Separate intramolecular pathways for reduction and oxidation of cytochrome c in electron transport chain reactions.

The monoiodotyrosine 74, formyltryptophan 59, mononitrotyrosine 67, and carboxymethylmethionine 80 derivatives of horse cytochrome c are defective in their ability to accept electrons from the succinate-cytochrome c reductase system, while their reactions with purified cytochrome c oxidase are essentially those of the native protein. The 4-nitrobenzo-2-oxa-1,3-diazole derivative of lysine 13 of horse cytochrome c and the bis-phenylglyoxal derivative of arginine 13 of Candida krusei cytochrome c have the opposite properties, in that they are readily reduced by the succinate-cytochrome c reductase (EC 1.3.99.1) system but are defective in their capability of transferring electrons to cytochrome c oxidase (EC 1.9.3.1).
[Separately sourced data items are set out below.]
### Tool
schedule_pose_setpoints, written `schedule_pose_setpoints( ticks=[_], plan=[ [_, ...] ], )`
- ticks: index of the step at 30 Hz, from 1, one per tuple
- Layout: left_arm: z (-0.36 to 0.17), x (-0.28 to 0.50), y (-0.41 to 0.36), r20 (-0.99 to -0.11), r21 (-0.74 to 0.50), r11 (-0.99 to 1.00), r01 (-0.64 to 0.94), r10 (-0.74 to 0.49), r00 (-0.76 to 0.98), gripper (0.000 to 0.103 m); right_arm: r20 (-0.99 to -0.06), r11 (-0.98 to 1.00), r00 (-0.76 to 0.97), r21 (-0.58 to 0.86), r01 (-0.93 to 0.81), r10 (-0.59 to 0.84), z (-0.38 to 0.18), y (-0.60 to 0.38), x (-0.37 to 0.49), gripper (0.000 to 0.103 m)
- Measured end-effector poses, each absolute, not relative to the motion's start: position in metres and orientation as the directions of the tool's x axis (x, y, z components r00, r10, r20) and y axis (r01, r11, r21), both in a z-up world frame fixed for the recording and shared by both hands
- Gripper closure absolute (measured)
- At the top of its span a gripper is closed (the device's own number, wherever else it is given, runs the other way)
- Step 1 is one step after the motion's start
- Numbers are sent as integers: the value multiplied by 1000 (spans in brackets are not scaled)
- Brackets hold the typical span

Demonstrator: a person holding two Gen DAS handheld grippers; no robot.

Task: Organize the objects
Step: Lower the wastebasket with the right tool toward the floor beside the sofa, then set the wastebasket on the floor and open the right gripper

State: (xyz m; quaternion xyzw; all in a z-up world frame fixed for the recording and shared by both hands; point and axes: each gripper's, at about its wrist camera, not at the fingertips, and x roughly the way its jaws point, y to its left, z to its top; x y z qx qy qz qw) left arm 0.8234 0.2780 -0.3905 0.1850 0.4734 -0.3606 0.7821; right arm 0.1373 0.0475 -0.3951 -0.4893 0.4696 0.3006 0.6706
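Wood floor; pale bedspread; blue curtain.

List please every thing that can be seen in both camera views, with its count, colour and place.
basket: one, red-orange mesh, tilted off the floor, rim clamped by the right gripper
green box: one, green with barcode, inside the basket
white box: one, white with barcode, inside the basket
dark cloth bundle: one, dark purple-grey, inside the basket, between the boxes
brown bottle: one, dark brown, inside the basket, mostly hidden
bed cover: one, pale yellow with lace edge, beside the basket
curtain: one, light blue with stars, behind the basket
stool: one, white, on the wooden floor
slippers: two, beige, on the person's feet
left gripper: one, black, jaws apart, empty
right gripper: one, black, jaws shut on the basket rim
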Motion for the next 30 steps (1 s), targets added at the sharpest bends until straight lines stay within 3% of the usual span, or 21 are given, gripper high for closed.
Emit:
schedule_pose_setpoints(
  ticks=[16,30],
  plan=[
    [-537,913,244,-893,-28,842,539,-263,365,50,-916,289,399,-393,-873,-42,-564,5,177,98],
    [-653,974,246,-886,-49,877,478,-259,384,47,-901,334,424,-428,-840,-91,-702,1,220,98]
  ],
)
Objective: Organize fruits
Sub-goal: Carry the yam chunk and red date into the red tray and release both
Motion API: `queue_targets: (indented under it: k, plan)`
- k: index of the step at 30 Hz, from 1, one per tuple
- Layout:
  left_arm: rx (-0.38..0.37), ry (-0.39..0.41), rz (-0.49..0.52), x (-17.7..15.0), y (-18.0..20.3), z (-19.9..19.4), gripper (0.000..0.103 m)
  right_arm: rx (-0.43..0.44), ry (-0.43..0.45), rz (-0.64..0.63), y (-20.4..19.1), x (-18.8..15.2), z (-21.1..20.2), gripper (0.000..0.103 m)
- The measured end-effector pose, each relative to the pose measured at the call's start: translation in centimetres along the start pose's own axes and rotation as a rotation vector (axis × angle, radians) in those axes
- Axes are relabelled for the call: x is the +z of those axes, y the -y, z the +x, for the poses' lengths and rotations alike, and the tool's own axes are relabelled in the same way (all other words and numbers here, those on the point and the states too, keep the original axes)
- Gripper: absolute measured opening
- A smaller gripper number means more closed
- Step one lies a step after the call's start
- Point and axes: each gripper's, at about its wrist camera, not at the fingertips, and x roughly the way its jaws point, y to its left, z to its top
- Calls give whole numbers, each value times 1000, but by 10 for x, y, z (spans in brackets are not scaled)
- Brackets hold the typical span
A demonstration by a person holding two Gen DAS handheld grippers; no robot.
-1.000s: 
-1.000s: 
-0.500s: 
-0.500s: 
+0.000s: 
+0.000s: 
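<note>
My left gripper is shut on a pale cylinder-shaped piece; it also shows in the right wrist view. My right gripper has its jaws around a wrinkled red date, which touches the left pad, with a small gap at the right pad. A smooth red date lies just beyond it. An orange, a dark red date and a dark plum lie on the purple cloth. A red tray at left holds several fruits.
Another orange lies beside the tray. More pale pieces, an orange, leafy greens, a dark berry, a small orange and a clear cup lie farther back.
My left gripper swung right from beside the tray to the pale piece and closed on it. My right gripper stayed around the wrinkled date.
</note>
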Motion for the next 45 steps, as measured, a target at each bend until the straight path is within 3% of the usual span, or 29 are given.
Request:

We conclude that electrons from mitochondrial cytochrome c reductase are transmitted to ferricytochrome c by a different pathway than electrons from ferrocytochrome c to cytochrome c oxidase. The present results are compatible with the concept that the mechanism of reduction involves an aromatic ring channel comprising residues 74, 59, 67, and 80, leading from the "left back" part of the protein to the heme iron. On the other hand, since residue 13 is immediately above the edge of the heme that is at the "front surface" of the molecule, we suggest that the electron leaves ferrocytochrome c to cytochrome c oxidase by way of the edge of pyrrole ring II or the adjacent surface-located sulfur of cysteinyl residue 17, which is thioether bonded to the heme. On this basis, the sites of electron entry and exit in cytochrome c would appear to be some 110 degrees of arc away from each other along the surface of the protein, explaining several previously observed phenomena.